Prof. Dr. Edmund Max Stengel (1845-1935), der Verfasser dieses Briefs, war zwischen 1871 und 1896 Professor für abendländische Sprachen und Literaturen an der Philipps-Universität Marburg. Er war Mitglied der liberalen freisinnigen Partei und kandidierte 1893 erfolglos für den Preußischen Landtag und den Reichstag im Wahlkreis Eschwege-Schmalkalden. Nach seinem Wechsel an die Universität Greifswald blieb er weiterhin politisch aktiv und schaffte 1907 den Einzug in den Reichstag.
Stengel gehörte im Januar 1891 zu den Unterzeichnern des reichsweiten Aufrufs zur Gründung des „Vereins zur Abwehr des Antisemitismus“ (VAA) und war einer der Gründer und führenden Vertreter der Ortsgruppe Marburg, die ab Oktober 1891 versuchte, der antisemitischen Bewegung im Kreis Marburg entgegen zu treten.
Das hier vorliegende Dokument ist ein Briefentwurf Stengels an den damaligen Vorsitzenden der Freisinnigen, Eugen Richter. Er wurde Anfang März 1890, also noch vor Gründung des VAA, verfasst. Der Entwurf ist eine Antwort auf einen Brief Richters, in dem er Stengel sein Badauern ausdrückt, dass dieser nicht in den Reichstag gewählt wurde. Stengel hatte im Odenwald kandidiert. Richter bat Stengel des Weiteren um eine Stellungnahme zu den Wahlerfolgen der Antisemiten in Hessen. Stengels Antwort auf diese Frage enthält einige für unseren Zusammenhang interessante Überlegungen zu möglichen Abwehrstrategien gegen den zu dieser Zeit sehr erfolgreich agierenden Antisemiten Otto Böckel, einer seiner ehemaligen Studenten, der zwischen 1887 und 1903 ununterbrochen den Marburger Wahlkreis gewinnen konnte.
Arbeitsaufträge:
- Wie glaubt Stengel die antisemitische Bewegung Böckels am besten bekämpfen zu können? Welche Strategie erscheint ihm am günstigsten?
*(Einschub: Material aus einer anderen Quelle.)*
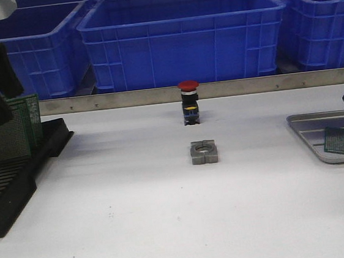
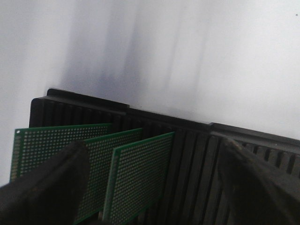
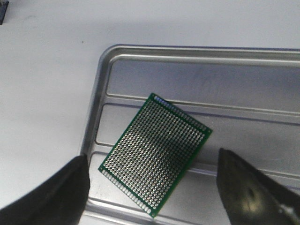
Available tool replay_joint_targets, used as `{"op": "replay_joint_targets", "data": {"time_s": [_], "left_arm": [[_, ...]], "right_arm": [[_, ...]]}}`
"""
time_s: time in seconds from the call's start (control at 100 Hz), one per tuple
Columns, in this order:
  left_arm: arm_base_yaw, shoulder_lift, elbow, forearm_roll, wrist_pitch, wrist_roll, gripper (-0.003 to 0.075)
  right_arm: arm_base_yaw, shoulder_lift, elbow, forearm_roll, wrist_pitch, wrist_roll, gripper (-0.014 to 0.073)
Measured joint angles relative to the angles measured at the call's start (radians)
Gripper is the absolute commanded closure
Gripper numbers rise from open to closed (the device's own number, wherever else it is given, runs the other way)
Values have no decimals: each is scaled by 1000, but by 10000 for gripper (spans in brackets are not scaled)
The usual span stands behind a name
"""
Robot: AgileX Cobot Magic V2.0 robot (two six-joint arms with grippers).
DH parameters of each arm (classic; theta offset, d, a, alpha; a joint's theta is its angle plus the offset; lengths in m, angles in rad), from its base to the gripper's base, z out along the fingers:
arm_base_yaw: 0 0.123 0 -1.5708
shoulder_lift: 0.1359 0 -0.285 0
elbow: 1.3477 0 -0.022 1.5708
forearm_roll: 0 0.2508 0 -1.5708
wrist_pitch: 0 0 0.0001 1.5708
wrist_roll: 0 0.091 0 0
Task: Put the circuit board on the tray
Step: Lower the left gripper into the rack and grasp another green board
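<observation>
One green circuit board (image 3: 154, 158) is seen lying flat in the metal tray (image 3: 197, 56) at the right of the counter (image 1: 138, 219), beneath the right tool (image 3: 152, 197), spread apart and empty, while three boards (image 2: 136, 178) are left racked under the left tool (image 2: 154, 187), likewise spread.

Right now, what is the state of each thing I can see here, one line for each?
tray: flat on the table, holding one board.
circuit board: lying flat in the tray, turned askew, released.
three boards: upright in the black rack.
right gripper: open, above the tray.
left gripper: open, over the rack.
red push button: upright.
</observation>
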Motion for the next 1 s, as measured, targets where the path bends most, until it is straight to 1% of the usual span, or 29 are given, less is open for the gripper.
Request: {"op": "replay_joint_targets", "data": {"time_s": [0.28, 0.36, 0.45, 0.55, 0.74, 0.78, 1.0], "left_arm": [[0, 32, -2, 16, -6, 0, 189], [0, 45, -2, 16, -6, 0, 211], [0, 63, -2, 18, 6, 0, 282], [0, 75, -2, 21, 22, 0, 398], [0, 77, -2, 23, 27, 0, 692], [0, 77, -2, 23, 27, 0, 739], [0, 77, -4, 24, 39, 0, 741]], "right_arm": [[0, 0, 0, 0, 0, 2, 15], [0, 0, 0, 0, 0, 2, 15], [0, 0, 0, 0, 0, 2, 15], [0, 0, 0, 0, 0, 2, 15], [0, 0, 0, 2, 0, 0, 15], [0, 0, 0, 2, 0, 0, 15], [0, 0, 0, 2, 0, 0, 15]]}}
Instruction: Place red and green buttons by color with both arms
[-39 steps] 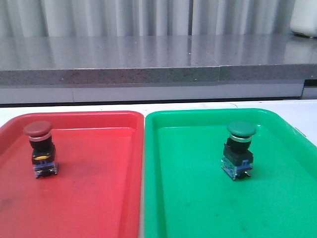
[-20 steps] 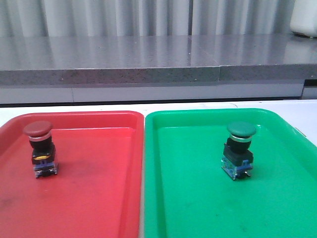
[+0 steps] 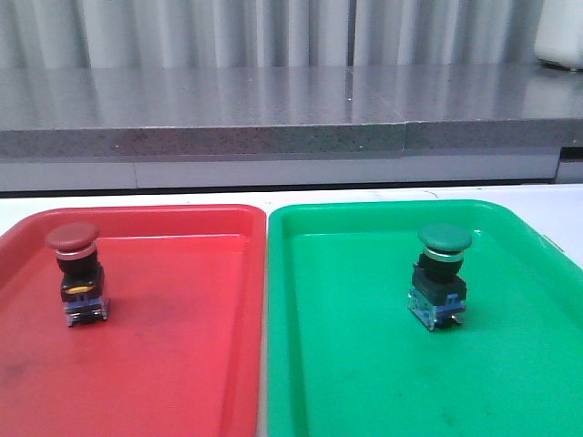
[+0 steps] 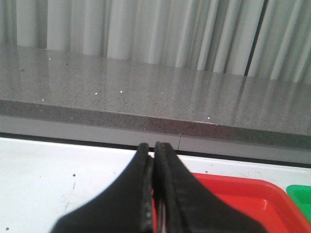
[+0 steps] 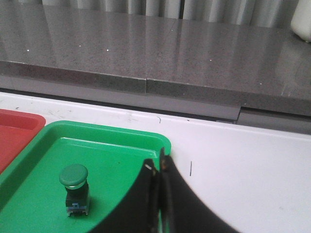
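The red button point(image 3: 75, 271), with dull red cap, black body and yellow band, stands upright at the left of the red tray point(image 3: 182, 364). The green button point(image 3: 442, 276), with green cap and blue base, stands upright in the green tray point(image 3: 364, 382); it also shows in the right wrist view point(image 5: 74, 188). Neither arm shows in the front view. My left gripper point(image 4: 153, 146) is shut and empty, over the red tray's far left corner point(image 4: 243, 194). My right gripper point(image 5: 158, 162) is shut and empty, above the green tray's far right corner point(image 5: 121, 141), apart from the green button.
A grey stone ledge point(image 3: 291, 109) runs along the back, behind the white table point(image 5: 243, 170). The two trays sit side by side, touching. A white object point(image 3: 560, 36) stands on the ledge at the far right.
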Robot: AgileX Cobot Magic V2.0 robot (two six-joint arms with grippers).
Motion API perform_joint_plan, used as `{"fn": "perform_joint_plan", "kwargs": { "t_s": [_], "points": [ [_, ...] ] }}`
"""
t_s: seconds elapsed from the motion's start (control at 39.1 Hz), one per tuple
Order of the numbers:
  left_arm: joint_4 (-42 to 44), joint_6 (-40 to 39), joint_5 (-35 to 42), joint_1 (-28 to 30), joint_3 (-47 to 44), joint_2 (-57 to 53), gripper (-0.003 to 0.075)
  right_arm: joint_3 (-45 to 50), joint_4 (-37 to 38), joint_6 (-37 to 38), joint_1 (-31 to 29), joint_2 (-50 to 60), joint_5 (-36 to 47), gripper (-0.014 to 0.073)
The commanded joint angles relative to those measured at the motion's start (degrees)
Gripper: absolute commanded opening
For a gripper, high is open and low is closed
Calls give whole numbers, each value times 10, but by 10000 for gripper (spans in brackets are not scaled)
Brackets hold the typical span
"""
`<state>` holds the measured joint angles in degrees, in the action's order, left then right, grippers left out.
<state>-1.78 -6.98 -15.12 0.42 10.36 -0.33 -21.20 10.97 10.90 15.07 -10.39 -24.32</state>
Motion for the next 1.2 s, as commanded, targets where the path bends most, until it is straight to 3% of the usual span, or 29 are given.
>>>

- Vor welchen zentralen Problemen steht in Stengels Augen eine Kampagne gegen die Antisemiten?
- Was erwartet Stengel von den Juden? Versuchen Sie anhand Stengels Aussagen zu den Juden soweit wie möglich das generelle Verhältnis zwischen Juden und den Aktionen der (meist nicht-jüdischen) Mitgliedern des VAA zu ergründen.